* [Task goal] Take each line of the material that includes "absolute" and copy it.
___ Extracted records ___
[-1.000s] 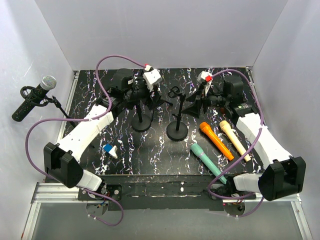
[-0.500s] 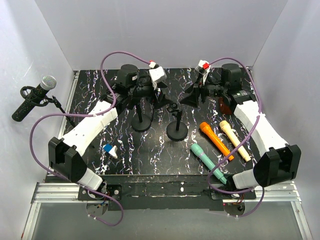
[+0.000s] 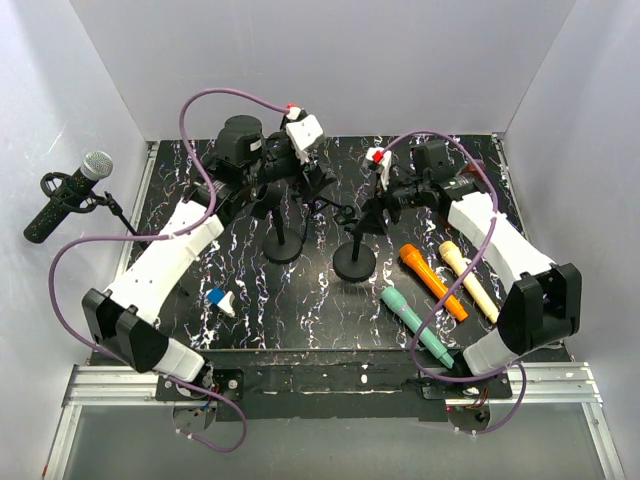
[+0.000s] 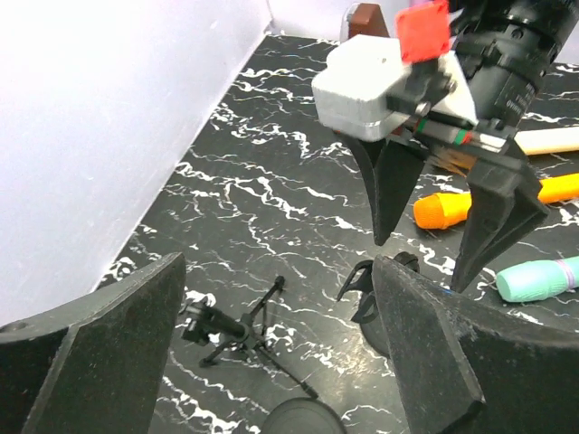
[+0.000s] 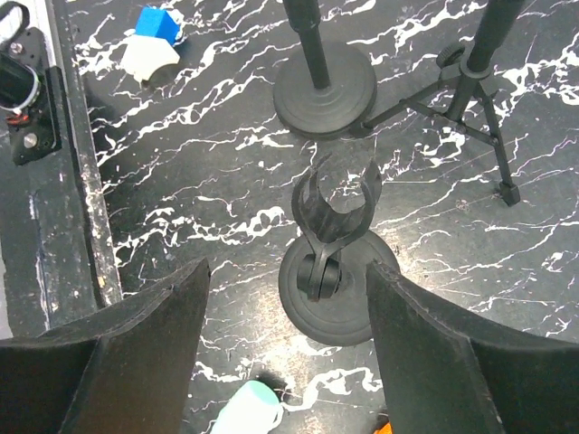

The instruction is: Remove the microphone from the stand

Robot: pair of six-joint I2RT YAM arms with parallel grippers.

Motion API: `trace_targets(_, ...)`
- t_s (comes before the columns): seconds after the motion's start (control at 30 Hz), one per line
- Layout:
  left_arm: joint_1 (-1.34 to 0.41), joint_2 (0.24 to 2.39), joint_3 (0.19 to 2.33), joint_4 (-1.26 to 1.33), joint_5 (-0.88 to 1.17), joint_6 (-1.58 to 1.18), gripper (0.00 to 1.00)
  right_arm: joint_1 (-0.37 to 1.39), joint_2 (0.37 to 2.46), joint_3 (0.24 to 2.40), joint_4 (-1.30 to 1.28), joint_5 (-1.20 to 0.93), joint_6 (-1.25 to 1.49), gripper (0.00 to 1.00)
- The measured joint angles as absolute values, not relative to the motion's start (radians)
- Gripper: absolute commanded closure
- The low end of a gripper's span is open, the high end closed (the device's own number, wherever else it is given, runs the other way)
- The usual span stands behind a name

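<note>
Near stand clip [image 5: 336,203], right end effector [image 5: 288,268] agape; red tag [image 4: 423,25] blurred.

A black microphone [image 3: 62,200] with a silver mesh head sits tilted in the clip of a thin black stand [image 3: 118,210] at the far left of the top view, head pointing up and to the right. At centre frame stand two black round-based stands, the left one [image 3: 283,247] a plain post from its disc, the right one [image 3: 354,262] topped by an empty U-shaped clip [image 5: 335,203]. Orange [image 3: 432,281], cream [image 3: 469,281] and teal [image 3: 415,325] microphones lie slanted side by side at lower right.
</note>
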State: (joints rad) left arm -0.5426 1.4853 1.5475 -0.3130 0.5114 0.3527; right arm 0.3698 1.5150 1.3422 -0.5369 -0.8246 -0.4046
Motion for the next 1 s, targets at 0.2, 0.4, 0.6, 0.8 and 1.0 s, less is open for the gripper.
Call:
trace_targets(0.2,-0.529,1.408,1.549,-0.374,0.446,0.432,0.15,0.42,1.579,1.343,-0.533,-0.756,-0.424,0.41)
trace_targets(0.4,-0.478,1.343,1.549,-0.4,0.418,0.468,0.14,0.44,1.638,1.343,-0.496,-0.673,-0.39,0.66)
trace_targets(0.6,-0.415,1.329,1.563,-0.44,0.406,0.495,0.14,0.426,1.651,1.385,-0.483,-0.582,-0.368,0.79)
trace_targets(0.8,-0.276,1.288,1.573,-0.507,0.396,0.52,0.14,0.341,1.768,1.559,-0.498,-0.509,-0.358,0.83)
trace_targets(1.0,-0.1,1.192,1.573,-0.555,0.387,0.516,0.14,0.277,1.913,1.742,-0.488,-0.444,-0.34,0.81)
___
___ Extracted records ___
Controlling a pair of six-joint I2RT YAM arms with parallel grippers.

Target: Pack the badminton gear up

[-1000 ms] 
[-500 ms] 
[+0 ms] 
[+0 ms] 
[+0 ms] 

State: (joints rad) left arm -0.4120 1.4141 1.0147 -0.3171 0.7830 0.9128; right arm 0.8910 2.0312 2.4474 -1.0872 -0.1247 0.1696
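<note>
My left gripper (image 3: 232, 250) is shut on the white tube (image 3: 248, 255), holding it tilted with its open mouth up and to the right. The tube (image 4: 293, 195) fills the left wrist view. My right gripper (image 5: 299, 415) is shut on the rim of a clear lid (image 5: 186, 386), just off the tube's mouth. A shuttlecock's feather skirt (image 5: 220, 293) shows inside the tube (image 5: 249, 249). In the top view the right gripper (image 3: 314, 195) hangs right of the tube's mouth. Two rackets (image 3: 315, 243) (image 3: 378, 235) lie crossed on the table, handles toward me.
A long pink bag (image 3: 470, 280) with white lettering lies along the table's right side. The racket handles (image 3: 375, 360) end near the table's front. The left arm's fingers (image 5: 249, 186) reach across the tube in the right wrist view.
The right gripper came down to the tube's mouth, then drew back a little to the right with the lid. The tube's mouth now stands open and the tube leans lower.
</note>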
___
* [Result of this exercise]
- The measured joint angles as absolute values, not relative to the motion's start (radians)
- Gripper: absolute commanded closure

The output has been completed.